ACTIVITY:
I need the lines below from the one with "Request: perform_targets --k" down to the one with "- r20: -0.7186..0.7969" reproduced exactly, both ends included, and nothing else.

RECORDS FOR THE EXERCISE:
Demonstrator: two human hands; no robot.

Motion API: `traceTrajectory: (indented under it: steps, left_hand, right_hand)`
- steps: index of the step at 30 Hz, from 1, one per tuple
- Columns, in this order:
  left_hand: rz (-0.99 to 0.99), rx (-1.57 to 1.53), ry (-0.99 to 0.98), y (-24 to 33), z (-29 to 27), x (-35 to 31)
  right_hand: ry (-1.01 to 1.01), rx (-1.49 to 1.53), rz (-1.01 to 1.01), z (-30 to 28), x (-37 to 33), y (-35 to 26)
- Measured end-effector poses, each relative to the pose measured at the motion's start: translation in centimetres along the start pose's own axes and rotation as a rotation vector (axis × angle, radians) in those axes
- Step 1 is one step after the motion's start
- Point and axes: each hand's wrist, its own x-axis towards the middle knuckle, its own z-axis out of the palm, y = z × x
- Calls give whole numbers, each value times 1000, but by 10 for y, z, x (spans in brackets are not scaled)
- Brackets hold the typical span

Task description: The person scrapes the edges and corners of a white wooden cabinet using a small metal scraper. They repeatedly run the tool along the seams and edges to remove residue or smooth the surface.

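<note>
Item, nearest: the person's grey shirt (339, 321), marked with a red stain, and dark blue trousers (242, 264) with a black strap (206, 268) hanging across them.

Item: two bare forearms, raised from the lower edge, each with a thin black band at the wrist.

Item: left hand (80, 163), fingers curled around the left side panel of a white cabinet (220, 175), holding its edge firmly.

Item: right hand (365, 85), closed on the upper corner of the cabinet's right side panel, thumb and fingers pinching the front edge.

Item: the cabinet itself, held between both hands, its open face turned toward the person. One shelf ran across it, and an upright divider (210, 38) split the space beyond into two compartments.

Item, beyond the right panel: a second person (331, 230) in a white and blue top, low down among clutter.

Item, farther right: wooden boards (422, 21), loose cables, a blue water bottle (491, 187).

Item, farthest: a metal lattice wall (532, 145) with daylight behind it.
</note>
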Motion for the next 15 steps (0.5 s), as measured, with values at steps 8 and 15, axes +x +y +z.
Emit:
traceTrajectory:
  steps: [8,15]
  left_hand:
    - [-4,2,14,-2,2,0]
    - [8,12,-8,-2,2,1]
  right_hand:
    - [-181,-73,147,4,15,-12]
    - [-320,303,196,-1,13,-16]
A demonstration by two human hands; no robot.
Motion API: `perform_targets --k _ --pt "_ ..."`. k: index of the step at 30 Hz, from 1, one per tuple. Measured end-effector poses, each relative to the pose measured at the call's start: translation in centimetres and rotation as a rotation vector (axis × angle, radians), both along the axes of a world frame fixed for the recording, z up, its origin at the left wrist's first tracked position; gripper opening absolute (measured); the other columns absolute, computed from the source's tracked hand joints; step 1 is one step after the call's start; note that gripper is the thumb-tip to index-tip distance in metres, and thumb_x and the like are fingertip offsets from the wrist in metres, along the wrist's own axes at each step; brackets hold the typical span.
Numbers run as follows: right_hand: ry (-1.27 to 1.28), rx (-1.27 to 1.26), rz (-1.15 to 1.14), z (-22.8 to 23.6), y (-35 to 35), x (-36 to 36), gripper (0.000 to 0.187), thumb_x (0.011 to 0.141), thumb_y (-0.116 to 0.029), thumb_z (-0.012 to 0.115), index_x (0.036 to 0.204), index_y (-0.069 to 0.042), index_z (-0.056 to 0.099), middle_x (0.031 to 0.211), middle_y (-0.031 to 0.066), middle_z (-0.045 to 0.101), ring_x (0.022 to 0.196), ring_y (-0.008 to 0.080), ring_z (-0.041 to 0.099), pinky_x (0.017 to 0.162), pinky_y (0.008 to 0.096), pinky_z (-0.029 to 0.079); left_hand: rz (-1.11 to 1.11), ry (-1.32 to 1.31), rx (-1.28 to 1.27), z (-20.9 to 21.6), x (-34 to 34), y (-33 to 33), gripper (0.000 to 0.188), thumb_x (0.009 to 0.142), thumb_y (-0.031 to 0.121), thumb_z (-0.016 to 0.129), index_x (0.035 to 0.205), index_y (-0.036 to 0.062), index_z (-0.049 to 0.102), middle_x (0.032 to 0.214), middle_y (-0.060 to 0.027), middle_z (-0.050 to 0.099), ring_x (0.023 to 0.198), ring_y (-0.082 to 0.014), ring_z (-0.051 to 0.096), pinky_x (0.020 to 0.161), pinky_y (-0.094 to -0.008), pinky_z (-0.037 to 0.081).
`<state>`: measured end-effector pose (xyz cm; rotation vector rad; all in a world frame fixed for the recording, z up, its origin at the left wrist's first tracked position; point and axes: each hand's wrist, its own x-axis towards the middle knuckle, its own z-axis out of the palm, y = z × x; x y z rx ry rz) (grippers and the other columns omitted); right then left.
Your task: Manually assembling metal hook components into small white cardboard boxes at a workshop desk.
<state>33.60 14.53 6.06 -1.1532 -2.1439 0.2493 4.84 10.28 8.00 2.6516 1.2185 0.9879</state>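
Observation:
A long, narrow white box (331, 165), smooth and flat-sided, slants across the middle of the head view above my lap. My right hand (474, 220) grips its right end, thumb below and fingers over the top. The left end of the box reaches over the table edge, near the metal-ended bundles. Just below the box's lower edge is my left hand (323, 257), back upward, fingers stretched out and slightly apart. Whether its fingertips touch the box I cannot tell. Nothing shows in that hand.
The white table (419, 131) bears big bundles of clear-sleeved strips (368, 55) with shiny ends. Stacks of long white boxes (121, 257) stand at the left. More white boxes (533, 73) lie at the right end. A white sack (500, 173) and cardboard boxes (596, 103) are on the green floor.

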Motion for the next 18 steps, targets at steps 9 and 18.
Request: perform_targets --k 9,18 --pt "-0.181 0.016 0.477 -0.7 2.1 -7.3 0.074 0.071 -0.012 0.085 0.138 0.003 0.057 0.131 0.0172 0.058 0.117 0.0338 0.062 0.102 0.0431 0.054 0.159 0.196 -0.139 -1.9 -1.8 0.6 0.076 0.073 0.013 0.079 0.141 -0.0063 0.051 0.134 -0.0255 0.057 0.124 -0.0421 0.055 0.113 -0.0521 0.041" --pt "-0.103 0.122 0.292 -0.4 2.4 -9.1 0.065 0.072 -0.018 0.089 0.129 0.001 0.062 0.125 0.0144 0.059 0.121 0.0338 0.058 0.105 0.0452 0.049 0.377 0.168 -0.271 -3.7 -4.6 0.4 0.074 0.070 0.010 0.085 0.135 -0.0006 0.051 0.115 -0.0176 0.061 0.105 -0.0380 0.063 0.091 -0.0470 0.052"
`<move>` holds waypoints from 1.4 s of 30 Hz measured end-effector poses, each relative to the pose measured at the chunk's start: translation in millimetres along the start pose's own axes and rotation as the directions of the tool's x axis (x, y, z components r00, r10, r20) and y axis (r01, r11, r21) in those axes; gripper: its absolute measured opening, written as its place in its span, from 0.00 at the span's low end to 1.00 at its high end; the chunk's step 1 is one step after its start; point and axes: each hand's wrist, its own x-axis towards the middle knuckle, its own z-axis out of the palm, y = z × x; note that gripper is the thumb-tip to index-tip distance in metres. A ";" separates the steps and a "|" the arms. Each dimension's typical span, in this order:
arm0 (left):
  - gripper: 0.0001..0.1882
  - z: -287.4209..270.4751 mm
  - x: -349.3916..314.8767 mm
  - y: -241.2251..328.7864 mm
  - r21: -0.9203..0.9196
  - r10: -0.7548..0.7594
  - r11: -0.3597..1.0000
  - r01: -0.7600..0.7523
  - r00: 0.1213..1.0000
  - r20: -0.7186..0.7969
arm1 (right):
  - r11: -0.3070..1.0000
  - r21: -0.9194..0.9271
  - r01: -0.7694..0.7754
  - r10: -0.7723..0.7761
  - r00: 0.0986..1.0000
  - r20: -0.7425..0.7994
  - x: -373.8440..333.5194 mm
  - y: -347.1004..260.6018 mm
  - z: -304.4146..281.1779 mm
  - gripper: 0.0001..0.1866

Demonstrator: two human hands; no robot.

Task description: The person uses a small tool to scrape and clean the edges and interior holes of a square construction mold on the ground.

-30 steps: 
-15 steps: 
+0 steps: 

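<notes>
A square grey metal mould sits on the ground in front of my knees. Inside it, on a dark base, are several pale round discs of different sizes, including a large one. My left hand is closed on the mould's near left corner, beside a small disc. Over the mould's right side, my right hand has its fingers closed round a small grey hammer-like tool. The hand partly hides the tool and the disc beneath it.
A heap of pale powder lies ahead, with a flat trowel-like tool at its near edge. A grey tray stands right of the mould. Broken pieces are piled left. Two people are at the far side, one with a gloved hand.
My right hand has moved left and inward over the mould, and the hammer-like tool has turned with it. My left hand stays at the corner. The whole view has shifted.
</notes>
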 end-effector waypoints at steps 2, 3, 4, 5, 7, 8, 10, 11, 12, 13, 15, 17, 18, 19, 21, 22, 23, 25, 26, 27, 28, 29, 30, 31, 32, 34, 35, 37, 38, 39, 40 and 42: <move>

EXERCISE SOLUTION:
Request: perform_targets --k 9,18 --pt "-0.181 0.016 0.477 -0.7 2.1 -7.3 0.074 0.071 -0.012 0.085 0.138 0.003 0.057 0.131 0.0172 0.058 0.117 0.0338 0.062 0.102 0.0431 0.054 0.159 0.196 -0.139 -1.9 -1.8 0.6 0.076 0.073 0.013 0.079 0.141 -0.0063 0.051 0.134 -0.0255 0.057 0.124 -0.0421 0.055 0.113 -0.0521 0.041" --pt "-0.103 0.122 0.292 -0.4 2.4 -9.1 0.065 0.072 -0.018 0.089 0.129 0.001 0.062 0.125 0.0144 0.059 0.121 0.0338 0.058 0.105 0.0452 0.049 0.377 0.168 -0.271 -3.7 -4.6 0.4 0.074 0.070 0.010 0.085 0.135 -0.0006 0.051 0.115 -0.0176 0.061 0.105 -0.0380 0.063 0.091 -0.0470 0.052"
`<move>` holds waypoints from 1.4 s of 30 Hz measured end-effector poses, each relative to the pose measured at the chunk's start: translation in millimetres along the start pose's own axes and rotation as the directions of the tool's x axis (x, y, z components r00, r10, r20) and y axis (r01, r11, r21) in those axes; gripper: its absolute measured opening, written as its place in its span, from 0.00 at the span's low end to 1.00 at its high end; the chunk's step 1 is one step after its start; point and axes: each hand's wrist, its own x-axis towards the middle knuckle, its own z-axis out of the palm, y = z × x; note that gripper is the thumb-tip to index-tip distance in metres. A ";" separates the steps and a "|" the arms. Each dimension's typical span, in this order:
arm0 (left):
  - gripper: 0.0001..0.1882
  - z: -287.4209..270.4751 mm
  - x: -349.3916..314.8767 mm
  - y: -241.2251..328.7864 mm
  - r21: -0.9203..0.9196
  - r10: -0.7548..0.7594
  - r11: -0.3597..1.0000
  - r01: -0.7600..0.7523
  - r00: 0.1213..1.0000
  - r20: -0.7186..0.7969

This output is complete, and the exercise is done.